Mayor Dave Formosa said the two letters talk about all of the committees. He said the writer was finding something wrong with the process of the committees.
“On every one of our committees, some people leave for whatever reason,” said Formosa. “There are so many reasons why they don’t all stick together. I wouldn’t beat ourselves up if there was a resignation on every committee. I think you’ll find that’s pretty common no matter what gender you are.
“Am I happy we are left with a demographic of males on the committees? I was saddened with resignations on the committee.”
Formosa said he thinks good work will come from the CFAC. He said the city tried hard to have a good variety of the community represented.
“Nothing ventured, nothing gained,” said Formosa. “I’m proud of venturing, and whatever we gained, we gained, and whatever we lose, we learned.”

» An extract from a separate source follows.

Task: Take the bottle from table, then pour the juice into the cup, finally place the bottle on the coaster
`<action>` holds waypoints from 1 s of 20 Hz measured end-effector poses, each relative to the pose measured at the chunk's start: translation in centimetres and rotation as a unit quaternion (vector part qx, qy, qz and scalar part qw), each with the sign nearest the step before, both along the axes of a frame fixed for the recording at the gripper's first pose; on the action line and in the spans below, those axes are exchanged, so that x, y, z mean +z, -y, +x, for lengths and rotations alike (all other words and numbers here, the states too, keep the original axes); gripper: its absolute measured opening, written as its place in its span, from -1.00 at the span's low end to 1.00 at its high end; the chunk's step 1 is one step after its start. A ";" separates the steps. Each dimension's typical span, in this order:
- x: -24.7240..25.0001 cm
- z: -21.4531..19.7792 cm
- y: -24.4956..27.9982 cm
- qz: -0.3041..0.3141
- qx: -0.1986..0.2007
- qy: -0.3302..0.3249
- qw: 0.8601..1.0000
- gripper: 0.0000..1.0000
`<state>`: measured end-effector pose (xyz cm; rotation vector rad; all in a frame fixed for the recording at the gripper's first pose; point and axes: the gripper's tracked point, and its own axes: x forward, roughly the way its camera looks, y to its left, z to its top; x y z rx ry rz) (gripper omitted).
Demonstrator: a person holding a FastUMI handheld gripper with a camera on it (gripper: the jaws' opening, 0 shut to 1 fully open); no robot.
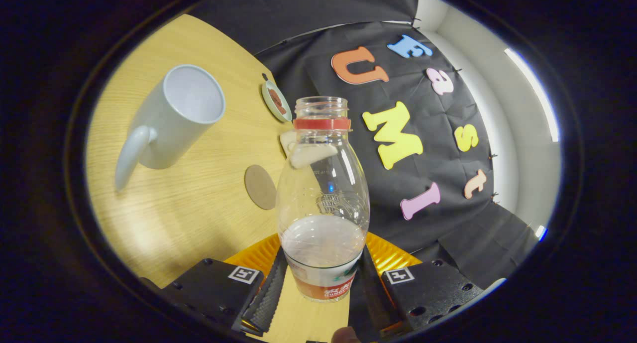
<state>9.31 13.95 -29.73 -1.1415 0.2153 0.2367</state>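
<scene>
bottle (323,193) sits between the two fingers of the tongs (321,288), its labelled lower end down by the ribbed black pads (266,295) and its open mouth pointing away from them. the pad on the left lies against the bottle's side; the finger on the right looks pressed to the other side too, though the bottle's curve hides part of that contact. so the tongs are closed most of the way, with the bottle clamped in the narrow gap. the bottle is clear plastic, uncapped, with a red ring under its threaded neck, and a band of pale liquid lies in its lower part just above the label. the whole scene is tilted in this view, the worktop (199,208) sloping off to the left of the fingers.

beyond the tongs and to their left a white cup (174,119) stands on the wooden worktop, its handle turned toward the tongs and its open mouth facing up. between cup and bottle, just left of the bottle's body, a round brown coaster (260,186) lies flat on the wood. farther on, past the bottle's neck, a small round dish (276,101) with something reddish in it lies near the worktop's far edge.
</scene>
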 end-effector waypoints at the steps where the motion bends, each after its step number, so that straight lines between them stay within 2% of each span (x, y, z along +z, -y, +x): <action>1: 0.2 0.4 -0.3 -0.011 0.004 0.004 1.000 0.54; 14: 1.3 0.3 -1.7 -0.153 0.054 0.051 0.985 0.54; 20: 1.7 0.7 -2.3 -0.184 0.068 0.060 0.979 0.54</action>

Councillor Jim Palm said from his involvement in committees, there have always been resignations, for a variety of reasons.

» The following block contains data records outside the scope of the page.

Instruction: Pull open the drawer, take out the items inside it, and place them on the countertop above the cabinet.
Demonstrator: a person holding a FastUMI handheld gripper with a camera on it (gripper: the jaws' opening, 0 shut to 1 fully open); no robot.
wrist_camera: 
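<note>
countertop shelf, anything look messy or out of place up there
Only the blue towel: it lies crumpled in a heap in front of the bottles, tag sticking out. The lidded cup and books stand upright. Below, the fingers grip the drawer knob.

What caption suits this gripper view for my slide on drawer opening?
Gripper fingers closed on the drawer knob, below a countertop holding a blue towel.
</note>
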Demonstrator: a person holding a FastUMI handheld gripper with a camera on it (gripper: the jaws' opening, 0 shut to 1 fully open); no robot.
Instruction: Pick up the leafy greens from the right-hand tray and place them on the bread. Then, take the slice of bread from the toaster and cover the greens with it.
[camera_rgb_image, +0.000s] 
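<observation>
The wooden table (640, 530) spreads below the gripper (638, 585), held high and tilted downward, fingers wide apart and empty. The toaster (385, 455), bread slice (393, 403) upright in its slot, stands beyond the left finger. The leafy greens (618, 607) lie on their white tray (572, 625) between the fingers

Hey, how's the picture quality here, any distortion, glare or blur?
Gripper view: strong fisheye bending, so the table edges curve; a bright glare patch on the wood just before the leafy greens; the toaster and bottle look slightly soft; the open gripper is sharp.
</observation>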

“Whatever the reason, committees have to have members who are committed, hardworking, knowledgeable, respectful and hopefully, team players who work in a particular direction to make the committee work successfully,” said Palm. “In this particular case, when you have that many at the table, you may not find that’s the case. I agree with councillor Doubt when he says less is more.
“I’m 100 per cent supportive of those members who are committed to carry on. I do not want to attempt to micromanage the committee. They have work to do and I respect them for stepping forward and I will give them 100 per cent support in every way I can to allow them to carry on and get the job done.”
Councillor CaroleAnn Leishman said she was looking at the terms of reference for the CFAC and it states clearly that the committee shall be made up of members of the public, so collectively there is balanced, diverse and inclusive representation from a variety of ages, genders and socioeconomic backgrounds. She said from a process perspective, terms of reference have to be amended if the city is going to keep the committee with one demographic of the community represented.
“We’re going to have to take it to council and amend the terms of reference if we’re not prepared to do another callout for more members,” said Leishman. “It would be beneficial to do another callout for new members. I struggle with the fact that the terms of reference are so very clear. This should go to city council to amend the terms of reference or call for new members.”
She said she is appreciative of the people who are still on the committee and values their participation.
The committee voted to note and file the correspondence and provide a response to City Matters, with Elliott and Leishman opposed.
After the meeting, Martin said although city councillors discussed the letters from City Matters, councillors did not address the core issue: why are community leaders and professionals leaving the city’s directorships and select committees?